Enfin, pendant cette même guerre, un exemple plus frappant de la force morale et de la discipline résultant de l’encadrement est encore à citer. Au mois de janvier 1870, le 25e corps d’armée français occupait Vierzon et la région environnante : une des brigades de ce corps d’armée se composait de deux régimens : l’un, formé de gardes nationaux mobilisés, l’autre, de compagnies de marche de l’armée régulière. Les recrues de l’infanterie de ligne, qui composaient ces compagnies, appartenaient à la classe 1870, appelée par anticipation ; elles avaient à peine quelques semaines d’instruction dans les dépôts, mais étaient encadrées par quelques vieux soldats et gradés de l’ancienne armée. Les gardes nationaux mobilisés, qui formaient l’autre régiment de la brigade, avaient été levés en même temps que les recrues de la classe 1870. Ces deux régimens étaient donc composés d’hommes la plupart aussi novices les uns que les autres.

Vers le milieu de janvier, le général commandant le 25e corps d’armée se portait sur Blois pour enlever cette ville aux Allemands qui l’occupaient.

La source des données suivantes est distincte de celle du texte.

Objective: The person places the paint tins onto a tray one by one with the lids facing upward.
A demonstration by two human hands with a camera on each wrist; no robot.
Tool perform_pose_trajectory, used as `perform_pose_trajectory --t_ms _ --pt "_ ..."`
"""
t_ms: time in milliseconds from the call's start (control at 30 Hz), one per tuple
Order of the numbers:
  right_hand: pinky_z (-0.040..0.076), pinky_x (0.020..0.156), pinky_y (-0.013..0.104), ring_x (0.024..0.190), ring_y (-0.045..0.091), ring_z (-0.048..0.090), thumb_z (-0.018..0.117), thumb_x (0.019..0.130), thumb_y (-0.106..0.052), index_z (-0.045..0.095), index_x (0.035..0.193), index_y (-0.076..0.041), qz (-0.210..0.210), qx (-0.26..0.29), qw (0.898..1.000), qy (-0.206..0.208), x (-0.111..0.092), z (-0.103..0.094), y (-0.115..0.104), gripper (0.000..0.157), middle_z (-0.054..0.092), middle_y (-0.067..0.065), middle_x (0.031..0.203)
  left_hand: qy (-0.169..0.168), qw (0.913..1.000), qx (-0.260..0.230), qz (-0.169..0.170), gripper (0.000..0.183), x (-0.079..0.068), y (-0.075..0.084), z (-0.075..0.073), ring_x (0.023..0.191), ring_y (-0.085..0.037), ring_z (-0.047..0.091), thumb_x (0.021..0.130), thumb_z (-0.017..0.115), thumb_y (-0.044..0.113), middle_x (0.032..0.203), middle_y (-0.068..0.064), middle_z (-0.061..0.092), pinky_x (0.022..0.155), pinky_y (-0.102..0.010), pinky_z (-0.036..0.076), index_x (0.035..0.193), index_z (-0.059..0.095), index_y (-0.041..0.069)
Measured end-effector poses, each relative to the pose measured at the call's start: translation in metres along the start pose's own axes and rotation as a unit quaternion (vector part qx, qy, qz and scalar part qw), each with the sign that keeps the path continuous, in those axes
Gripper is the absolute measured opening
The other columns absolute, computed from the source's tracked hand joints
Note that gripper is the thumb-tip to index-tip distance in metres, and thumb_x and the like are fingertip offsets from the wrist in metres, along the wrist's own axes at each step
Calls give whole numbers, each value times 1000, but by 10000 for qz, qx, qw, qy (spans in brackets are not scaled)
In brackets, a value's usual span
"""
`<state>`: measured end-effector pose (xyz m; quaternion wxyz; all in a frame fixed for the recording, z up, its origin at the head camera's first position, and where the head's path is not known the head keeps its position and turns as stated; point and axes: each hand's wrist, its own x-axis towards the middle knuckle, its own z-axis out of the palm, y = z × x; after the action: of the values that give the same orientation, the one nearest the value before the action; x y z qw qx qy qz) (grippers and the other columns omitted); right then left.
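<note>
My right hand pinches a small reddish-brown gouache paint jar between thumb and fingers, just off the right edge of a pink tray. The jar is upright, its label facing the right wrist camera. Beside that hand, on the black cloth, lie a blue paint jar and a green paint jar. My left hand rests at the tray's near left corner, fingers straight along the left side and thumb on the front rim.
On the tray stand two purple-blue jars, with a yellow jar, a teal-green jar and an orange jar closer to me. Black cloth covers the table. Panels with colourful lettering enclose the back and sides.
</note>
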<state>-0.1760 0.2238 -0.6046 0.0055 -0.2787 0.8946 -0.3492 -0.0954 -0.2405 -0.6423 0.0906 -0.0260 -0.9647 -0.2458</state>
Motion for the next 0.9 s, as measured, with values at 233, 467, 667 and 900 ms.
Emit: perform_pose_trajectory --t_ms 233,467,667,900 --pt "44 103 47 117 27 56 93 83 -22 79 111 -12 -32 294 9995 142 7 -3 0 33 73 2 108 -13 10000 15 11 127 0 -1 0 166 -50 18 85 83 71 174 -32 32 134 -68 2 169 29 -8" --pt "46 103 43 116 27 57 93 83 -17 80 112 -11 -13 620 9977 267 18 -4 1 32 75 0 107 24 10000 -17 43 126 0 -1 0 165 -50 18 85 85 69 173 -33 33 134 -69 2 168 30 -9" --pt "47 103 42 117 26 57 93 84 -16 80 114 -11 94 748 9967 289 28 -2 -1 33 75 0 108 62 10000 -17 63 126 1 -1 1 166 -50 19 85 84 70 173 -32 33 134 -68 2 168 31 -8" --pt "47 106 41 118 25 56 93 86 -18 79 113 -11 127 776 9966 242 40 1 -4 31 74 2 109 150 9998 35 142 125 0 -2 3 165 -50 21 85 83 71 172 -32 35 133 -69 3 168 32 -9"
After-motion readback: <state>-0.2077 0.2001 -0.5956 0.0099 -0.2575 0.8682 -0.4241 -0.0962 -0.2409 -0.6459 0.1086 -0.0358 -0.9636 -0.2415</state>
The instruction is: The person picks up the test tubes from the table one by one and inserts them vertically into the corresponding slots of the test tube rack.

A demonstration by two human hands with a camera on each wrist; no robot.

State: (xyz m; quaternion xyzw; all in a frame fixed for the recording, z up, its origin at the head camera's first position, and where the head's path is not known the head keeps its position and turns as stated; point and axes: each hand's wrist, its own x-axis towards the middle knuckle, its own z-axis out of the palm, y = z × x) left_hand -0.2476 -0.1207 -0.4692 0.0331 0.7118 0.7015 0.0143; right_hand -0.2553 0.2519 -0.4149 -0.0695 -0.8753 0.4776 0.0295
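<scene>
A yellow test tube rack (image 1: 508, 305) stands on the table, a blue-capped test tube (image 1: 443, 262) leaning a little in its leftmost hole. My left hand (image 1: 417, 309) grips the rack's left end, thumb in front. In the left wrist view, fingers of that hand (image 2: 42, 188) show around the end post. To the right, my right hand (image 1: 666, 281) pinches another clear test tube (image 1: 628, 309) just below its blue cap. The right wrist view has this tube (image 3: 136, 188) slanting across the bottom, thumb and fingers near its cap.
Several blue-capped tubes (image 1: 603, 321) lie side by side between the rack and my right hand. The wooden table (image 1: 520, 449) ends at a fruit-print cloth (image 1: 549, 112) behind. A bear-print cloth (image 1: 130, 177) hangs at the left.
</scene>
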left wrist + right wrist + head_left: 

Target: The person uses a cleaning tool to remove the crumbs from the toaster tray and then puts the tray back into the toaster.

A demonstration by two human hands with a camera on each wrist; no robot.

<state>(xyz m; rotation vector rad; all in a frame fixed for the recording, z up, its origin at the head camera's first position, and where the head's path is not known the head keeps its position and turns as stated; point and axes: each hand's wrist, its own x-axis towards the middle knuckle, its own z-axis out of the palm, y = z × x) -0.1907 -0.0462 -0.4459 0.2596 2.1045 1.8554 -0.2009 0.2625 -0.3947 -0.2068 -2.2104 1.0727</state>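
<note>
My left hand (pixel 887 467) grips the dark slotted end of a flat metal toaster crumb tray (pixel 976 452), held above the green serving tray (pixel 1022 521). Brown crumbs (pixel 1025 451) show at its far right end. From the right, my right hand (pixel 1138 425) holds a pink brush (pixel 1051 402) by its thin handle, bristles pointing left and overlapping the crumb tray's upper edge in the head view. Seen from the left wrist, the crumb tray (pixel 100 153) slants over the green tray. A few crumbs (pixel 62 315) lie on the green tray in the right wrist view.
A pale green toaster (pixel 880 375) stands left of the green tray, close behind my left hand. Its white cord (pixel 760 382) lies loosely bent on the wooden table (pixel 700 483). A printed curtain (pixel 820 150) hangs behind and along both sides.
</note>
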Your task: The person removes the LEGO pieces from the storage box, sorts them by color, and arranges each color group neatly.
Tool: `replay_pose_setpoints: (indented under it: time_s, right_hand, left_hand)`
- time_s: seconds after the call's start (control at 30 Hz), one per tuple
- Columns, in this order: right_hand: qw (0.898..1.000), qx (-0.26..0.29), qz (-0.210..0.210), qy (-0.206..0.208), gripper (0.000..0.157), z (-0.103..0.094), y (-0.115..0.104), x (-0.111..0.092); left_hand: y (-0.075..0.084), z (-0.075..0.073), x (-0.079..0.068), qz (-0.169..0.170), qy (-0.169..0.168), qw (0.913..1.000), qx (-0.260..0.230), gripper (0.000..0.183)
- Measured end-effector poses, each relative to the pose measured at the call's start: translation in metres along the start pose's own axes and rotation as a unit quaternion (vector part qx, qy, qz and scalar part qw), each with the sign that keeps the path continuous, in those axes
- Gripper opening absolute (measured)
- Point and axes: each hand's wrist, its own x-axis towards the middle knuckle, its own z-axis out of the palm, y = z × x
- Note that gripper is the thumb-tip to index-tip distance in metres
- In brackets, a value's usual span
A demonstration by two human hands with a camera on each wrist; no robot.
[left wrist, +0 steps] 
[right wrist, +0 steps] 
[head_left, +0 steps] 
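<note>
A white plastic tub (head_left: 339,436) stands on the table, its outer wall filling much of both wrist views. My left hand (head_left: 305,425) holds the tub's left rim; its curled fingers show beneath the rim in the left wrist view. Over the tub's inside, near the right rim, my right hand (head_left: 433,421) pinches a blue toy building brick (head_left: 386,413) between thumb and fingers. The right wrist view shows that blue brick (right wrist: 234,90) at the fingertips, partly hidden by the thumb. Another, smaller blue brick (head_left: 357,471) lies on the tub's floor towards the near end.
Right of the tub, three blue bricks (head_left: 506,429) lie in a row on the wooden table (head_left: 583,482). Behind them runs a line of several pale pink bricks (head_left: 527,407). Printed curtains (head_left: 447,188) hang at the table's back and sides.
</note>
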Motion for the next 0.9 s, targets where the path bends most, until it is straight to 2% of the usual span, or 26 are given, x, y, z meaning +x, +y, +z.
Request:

L’ordre de mouvement avait été donné la veille au soir, et la brigade mixte indiquée ci-dessus devait quitter Vierzon à huit heures du matin pour se diriger sur le théâtre des opérations. Or, au moment du départ, le lendemain matin, le général commandant la brigade ne trouvait réuni que le régiment de marche d’infanterie avec lequel il se portait d’ailleurs immédiatement en avant. Le colonel du régiment de mobilisés, désespéré, venait lui rendre compte qu’il avait été dans l’impossibilité de réunir ses compagnies.

Le soir, en rentrant à Vierzon, à la tête du régiment de ligne, qui s’était admirablement comporté, le général de brigade rencontrait, aux portes de la ville, le corps des mobilisés, qui en sortaient seulement et qui sans doute, pour se remonter le moral, tiraient à tort et à travers des coups de fusil dans toutes les directions. Ces hommes, plus âgés cependant que les recrues de la ligne, dont par conséquent le moral devait être plus solide que celui de ces jeunes soldats, encore des enfans, n’avaient pas marché parce qu’ils étaient mal encadrés.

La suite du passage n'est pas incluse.